Among the records below, find the line that has "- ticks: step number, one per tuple"; from there, give the lines again exactly, and stop after the line that has "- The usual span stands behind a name".

* _Data supplied_
=======
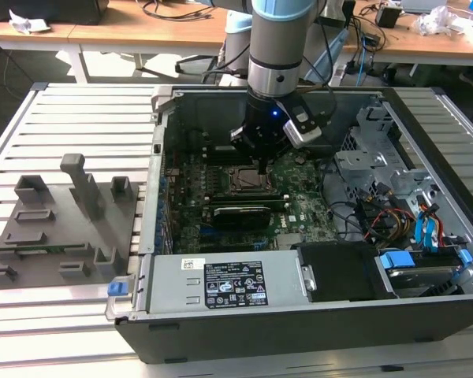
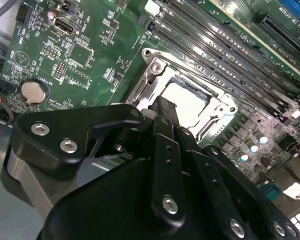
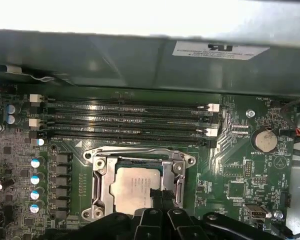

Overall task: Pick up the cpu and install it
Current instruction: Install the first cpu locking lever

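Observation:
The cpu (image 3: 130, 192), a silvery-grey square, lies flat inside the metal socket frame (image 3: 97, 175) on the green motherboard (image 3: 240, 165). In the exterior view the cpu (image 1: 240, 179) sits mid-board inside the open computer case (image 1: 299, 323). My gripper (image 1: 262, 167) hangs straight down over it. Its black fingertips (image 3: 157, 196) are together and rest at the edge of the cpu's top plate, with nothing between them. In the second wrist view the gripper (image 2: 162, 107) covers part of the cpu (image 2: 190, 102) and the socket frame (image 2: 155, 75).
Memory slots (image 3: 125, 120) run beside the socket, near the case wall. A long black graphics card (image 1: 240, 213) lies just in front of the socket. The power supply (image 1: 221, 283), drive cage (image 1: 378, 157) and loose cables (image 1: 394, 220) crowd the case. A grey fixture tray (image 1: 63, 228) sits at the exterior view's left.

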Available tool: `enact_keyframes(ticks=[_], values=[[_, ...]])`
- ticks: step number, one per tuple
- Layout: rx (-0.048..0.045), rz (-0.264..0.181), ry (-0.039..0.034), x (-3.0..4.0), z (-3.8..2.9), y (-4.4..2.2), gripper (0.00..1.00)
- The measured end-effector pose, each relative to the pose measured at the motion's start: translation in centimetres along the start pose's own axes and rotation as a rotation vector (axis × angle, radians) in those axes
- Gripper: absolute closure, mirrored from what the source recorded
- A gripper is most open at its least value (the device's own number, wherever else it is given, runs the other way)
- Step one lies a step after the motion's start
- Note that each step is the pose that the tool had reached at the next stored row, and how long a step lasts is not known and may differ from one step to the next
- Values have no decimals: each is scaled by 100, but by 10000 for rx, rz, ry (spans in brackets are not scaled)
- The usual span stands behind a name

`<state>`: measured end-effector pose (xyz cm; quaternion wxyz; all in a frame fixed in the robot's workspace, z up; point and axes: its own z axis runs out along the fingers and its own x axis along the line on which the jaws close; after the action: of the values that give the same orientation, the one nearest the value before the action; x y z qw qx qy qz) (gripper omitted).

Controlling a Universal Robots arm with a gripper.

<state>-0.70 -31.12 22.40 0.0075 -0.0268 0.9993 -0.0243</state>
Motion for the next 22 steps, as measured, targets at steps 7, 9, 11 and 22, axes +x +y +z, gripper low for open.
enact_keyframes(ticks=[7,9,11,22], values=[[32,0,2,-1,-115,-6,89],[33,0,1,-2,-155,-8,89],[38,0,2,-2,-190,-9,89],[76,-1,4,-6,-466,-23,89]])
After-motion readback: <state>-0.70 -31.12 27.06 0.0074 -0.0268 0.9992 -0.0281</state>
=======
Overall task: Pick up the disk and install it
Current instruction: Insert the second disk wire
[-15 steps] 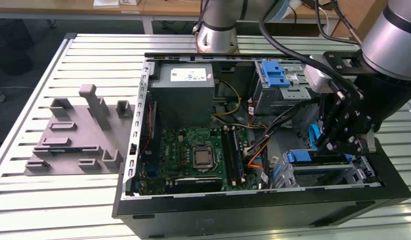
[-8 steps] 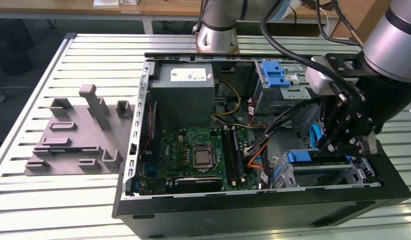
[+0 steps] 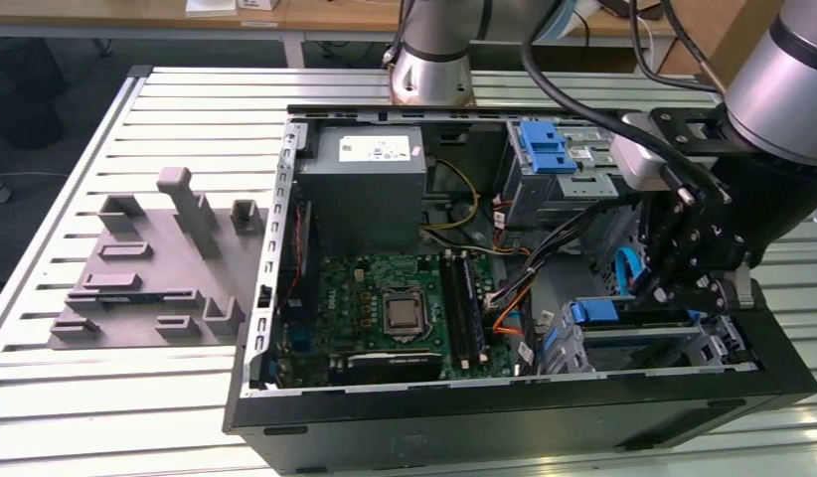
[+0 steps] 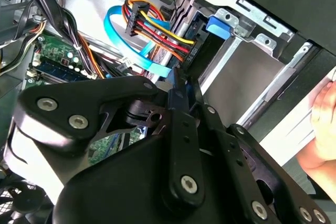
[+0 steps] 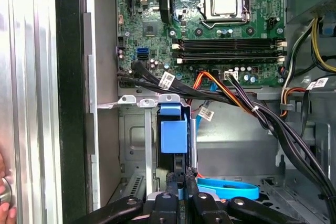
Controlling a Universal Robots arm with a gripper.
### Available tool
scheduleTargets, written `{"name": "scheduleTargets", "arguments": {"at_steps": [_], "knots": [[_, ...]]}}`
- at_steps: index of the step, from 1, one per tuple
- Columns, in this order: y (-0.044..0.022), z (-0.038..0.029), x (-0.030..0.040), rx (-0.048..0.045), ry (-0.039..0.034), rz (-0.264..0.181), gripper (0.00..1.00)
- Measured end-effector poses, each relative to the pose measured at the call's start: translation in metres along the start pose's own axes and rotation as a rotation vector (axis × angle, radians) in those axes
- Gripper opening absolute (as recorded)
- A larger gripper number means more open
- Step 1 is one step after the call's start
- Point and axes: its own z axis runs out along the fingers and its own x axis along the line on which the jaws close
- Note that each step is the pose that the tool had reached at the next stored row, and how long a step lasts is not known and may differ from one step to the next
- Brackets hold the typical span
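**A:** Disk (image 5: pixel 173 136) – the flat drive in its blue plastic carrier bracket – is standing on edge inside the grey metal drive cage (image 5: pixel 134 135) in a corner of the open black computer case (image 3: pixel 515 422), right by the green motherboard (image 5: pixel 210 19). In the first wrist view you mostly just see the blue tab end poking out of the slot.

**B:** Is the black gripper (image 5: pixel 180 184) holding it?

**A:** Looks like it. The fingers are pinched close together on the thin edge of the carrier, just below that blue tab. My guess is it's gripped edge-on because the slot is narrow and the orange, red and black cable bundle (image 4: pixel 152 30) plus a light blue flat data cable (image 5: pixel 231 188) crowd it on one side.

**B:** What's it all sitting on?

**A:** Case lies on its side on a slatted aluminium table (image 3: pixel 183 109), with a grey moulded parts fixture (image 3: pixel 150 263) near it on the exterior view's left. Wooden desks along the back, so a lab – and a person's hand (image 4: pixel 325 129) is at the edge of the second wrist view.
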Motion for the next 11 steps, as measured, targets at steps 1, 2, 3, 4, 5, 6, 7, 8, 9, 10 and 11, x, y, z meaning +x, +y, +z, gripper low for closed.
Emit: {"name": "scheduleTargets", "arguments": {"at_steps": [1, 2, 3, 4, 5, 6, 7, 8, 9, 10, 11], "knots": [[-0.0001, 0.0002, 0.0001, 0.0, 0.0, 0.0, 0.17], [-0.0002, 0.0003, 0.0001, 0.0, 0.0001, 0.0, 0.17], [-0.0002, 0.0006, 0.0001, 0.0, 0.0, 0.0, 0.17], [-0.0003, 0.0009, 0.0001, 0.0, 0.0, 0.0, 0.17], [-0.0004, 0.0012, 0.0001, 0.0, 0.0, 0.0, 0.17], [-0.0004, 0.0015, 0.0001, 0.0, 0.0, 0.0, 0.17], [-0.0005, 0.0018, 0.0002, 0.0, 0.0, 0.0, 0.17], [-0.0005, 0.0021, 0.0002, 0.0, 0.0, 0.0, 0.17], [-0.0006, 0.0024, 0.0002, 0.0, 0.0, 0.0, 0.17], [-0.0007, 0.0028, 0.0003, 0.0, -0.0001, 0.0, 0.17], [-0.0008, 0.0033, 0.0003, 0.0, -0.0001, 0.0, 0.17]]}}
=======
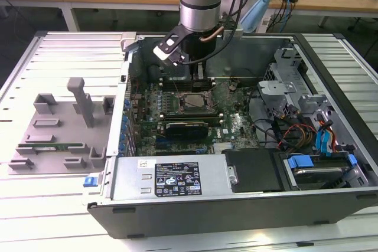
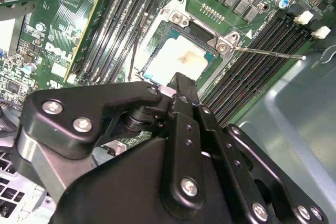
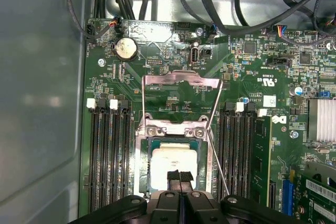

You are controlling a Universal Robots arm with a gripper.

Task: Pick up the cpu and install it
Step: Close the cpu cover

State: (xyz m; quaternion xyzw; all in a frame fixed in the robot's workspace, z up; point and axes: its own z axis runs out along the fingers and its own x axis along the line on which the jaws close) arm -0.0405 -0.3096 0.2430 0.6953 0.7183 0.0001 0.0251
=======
* _Answer box_
- ticks: step number, one per tuple
- Layout: rx (-0.048..0.045), rz (-0.264..0.181), ry (-0.039..0.034), x (-3.0..4.0), z (-3.8..2.9), y (-4.4..2.2), gripper (0.00..1.00)
- The measured end-effector pose, each relative to the pose measured at the motion's start: translation in centimetres along the start pose's own axes and rotation as a rotation vector (axis × angle, radians) in those axes
- Gripper: absolute closure, mirrored from what the source recorded
- A gripper is most open at its least value (the device's own number, wherever else it is given, runs the other way)
- Step one lies a step after the motion's start
- Note that each step is the pose that the tool had reached at the next stored row, and how long a step lasts is not known and may differ from one step to the next
- Values have no decimals: each is scaled by 100, but by 10000 for rx, rz, ry (spans in brackets are not scaled)
- The usual span stands behind a name

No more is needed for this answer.